So now um imagine, okay, in this situation, yeah, everything's happening at once. Um Let's say we have ABC. And then we would need to produce the next token, okay? Now if we were to just auto-regressively sample here, um we would get D. And that's cool, right? And that's what we would normally already do. All the work that is done in addition to this and they call this free token slots here. All of this work happens in parallel to um the forward pass that samples D um and therefore is kind of free, so to say, because uh we don't waste any time because we're simply using extra capacity in the GPUs to do some. Now let's go back a bit and um
say, okay. Let's say we have a we have a proposal. Our proposal is um D E F and we'll see where we get this proposal from. But okay, let's say we have a proposal. Now again, in the same forward pass as we would have simply sampled D auto-regressively, we can now use that forward pass to check D E F to check the sequence D E F following ABC using the auto-regressive model, right? A single forward pass is enough to check all three of them. So let's say, yes, that's good. We accept this. We accept this and this one, you know, the proposal got it wrong, right? But we've made a gain because we've now produced two tokens in one forward pass. So we're twice in this particular step, we're already twice as fast. Um so the question is where does this proposal come from? And that's exactly
where um where the diffusion um comes from. Let's assume that I already know that um I already know that um Uh no, let's let's assume for a moment we accept all of them, right? All of them, yeah, correct. Three tokens for the price of one, super good, right? In the in the same forward pass we can do yet another thing. We can already produce the draft, the proposal for the next step. So in this case, we assume that this is the prefix. So the prefix that we have plus the proposal, that's all the prefix and we're going to use a diffusion language model to produce three more tokens, right? G H and I. I'm not even sure if that's the order of the alphabet.

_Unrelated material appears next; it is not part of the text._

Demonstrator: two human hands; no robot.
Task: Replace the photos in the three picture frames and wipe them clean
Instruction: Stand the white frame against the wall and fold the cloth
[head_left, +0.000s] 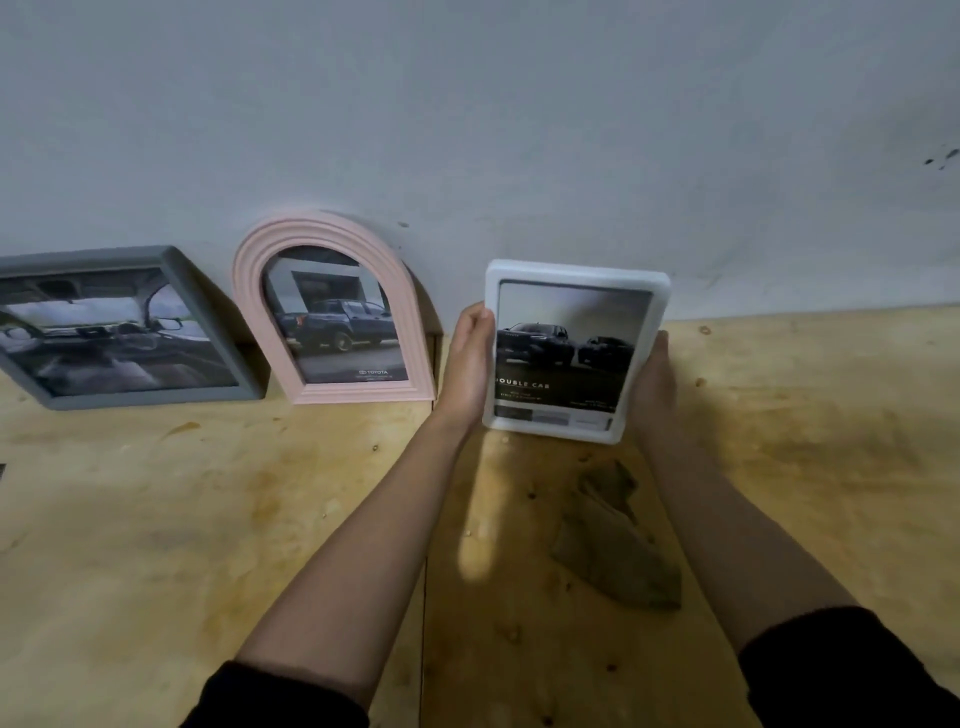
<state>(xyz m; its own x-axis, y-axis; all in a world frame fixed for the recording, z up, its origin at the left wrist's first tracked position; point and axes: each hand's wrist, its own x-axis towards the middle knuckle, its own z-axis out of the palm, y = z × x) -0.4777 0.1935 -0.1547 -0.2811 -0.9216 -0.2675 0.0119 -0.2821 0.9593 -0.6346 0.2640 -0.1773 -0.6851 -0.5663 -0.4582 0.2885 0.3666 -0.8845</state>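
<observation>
Between left hand (470, 364) and right hand (652, 384): white frame (574, 273).

You're at a rough workbench, looks like a workshop or a bare spare room. Top is raw plywood (208, 519): knots, stains, a seam down the middle. Wall (467, 104) behind it is plain grey, scuffed, with dark specks at right. Three frames (332, 306) with car prints lean there.
</observation>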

Yeah, it is. Okay. So, we're going to use these Now, these are diffused, right? These are Let's call make a small D right here. So, these are diffusion tokens. So, they are not as good as autoregressive tokens, but we can produce them at the same time. And we can do so in the same forward pass, right? So, in the same forward pass, we can use the autoregressive model to check the this draft, right? That's AR AR check. That's a fat marker. And in the same um in the same forward pass, we can use uh diffusion to produce this next draft. So, we're gambling a bit here. We're gambling. We're gambling that if the autoregressive model
accepts all three tokens, then we already have this draft for the next step. So, in the next step, it will be Oh, we have A B C D E F and I already have a proposal here, you know, G H I. I already have that proposal right here because I've computed this proposal, this draft, on the basis that this is the prefix. So, the proposal is valid. However, if um let's say the autoregressive model rejects this F token right here. Well, then I have to discard my draft um because the draft is no longer valid because the draft is no longer modeled on um on the the draft's assumed prefix A B C D F isn't the true prefix of the next step. The prefix of the next step is only A B C D E because I've rejected F because
um F was a bad choice. Uh the autoregressive model um The rejection sampling can only tell you whether F is is what the autoregressive model would have done or not. It cannot tell you, "Oh, I would have done this other thing." Uh so that you could substitute it. At least not to my knowledge. So, the rejection sampling simply rejects. Um >> [snorts] >> I think it can always produce at least one token. So, you you'll always get at least like it's it's not possible that it rejects D and then doesn't tell you what it wants, I believe at least. I think so, maybe. Maybe I'm wrong about this one. But in any case, I hope you can see that if the autoregressive model accepts the all the the entire draft, then we already can in the same forward pass compute the draft for the next step and go on and go on and go on. The only problem is if the autoregressive model um doesn't accept the whole draft.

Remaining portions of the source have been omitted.